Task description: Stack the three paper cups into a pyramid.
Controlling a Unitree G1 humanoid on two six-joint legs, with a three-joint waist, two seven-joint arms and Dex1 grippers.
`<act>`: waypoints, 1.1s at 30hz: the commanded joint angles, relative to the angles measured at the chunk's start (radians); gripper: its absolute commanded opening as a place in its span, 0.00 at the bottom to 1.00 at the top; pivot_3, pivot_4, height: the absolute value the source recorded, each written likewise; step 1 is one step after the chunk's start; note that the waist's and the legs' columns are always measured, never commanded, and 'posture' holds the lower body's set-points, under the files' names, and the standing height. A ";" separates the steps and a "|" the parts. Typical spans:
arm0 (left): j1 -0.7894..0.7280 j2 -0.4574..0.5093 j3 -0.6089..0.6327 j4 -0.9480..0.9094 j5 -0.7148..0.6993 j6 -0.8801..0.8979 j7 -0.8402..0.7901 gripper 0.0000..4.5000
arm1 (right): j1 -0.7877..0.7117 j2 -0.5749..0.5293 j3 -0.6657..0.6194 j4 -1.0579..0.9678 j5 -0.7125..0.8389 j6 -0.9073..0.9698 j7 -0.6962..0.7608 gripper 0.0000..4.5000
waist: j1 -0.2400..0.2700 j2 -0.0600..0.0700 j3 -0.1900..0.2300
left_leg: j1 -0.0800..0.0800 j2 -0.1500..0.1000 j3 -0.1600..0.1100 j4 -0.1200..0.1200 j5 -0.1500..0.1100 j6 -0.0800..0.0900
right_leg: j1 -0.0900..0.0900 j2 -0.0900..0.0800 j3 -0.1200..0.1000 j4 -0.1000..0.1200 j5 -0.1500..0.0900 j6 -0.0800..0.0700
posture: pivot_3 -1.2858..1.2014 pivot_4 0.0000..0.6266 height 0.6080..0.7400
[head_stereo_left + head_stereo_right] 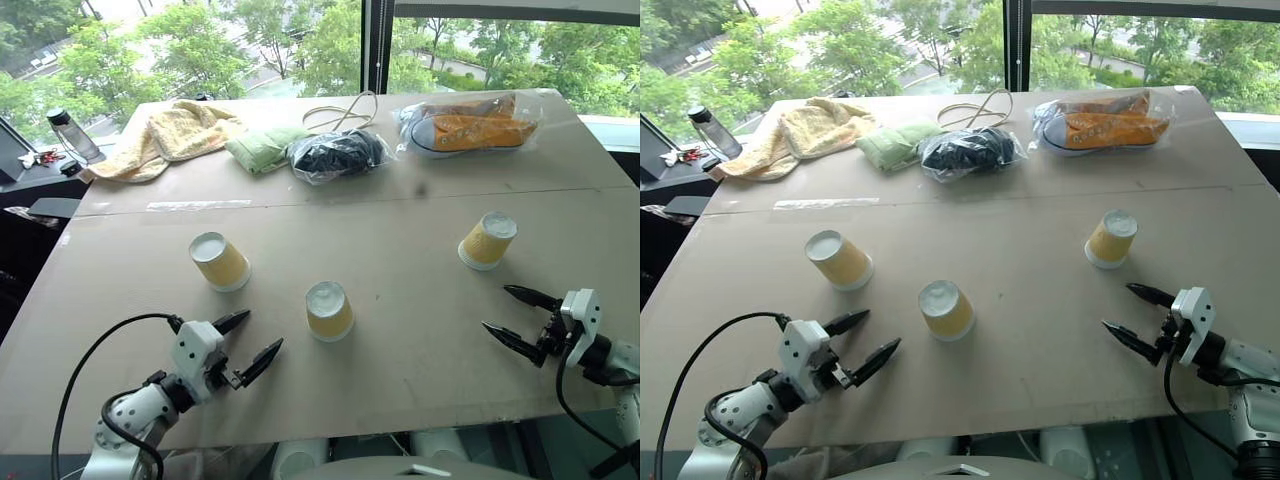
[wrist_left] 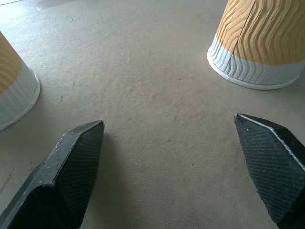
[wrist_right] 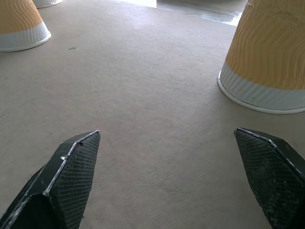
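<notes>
— Looking out over treetops through big windows, beyond a brown cardboard-covered table (image 1: 400, 330)?
— Yes, from the left eye view. Standing upside down and apart on it: left cup (image 1: 219, 261) toward the left edge, middle cup (image 1: 329, 311) nearer the front edge, right cup (image 1: 487, 240) toward the right edge. Not forming any pyramid yet.
— Lying along the far edge?
— Yellow towel (image 1: 165, 136), green cloth (image 1: 262, 148), black bagged bundle (image 1: 336, 155), bagged orange shoe (image 1: 470, 127).
— Holding anything?
— No. Left gripper (image 1: 248, 345) hovering at the front-left corner, spread wide, empty; right gripper (image 1: 515, 318) hovering by the front-right corner, likewise spread, empty.
— Left wrist view?
— Showing both black fingers (image 2: 71, 162) far apart over bare table, one cup at each side ahead.
— Right wrist view?
— Showing the same: fingers (image 3: 66, 171) splayed, gripping nothing, right cup (image 3: 269, 57) close ahead.
</notes>
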 commanded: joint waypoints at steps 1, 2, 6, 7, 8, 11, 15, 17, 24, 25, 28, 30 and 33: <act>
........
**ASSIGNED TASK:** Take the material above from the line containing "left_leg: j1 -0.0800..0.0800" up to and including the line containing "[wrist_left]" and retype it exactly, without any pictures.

**RESULT:**
left_leg: j1 -0.0800..0.0800 j2 -0.1500..0.1000 j3 -0.1600..0.1100 j4 -0.1200..0.1200 j5 -0.1500..0.1100 j6 -0.0800..0.0900
right_leg: j1 -0.0900..0.0900 j2 -0.0900..0.0800 j3 -0.1200..0.1000 j4 -0.1000..0.1200 j5 -0.1500..0.0900 j6 -0.0800..0.0700
posture: pivot_3 -1.2858..1.2014 pivot_4 0.0000..0.6266 height 0.6080..0.7400
[head_stereo_left + head_stereo_right] 
[wrist_left] 

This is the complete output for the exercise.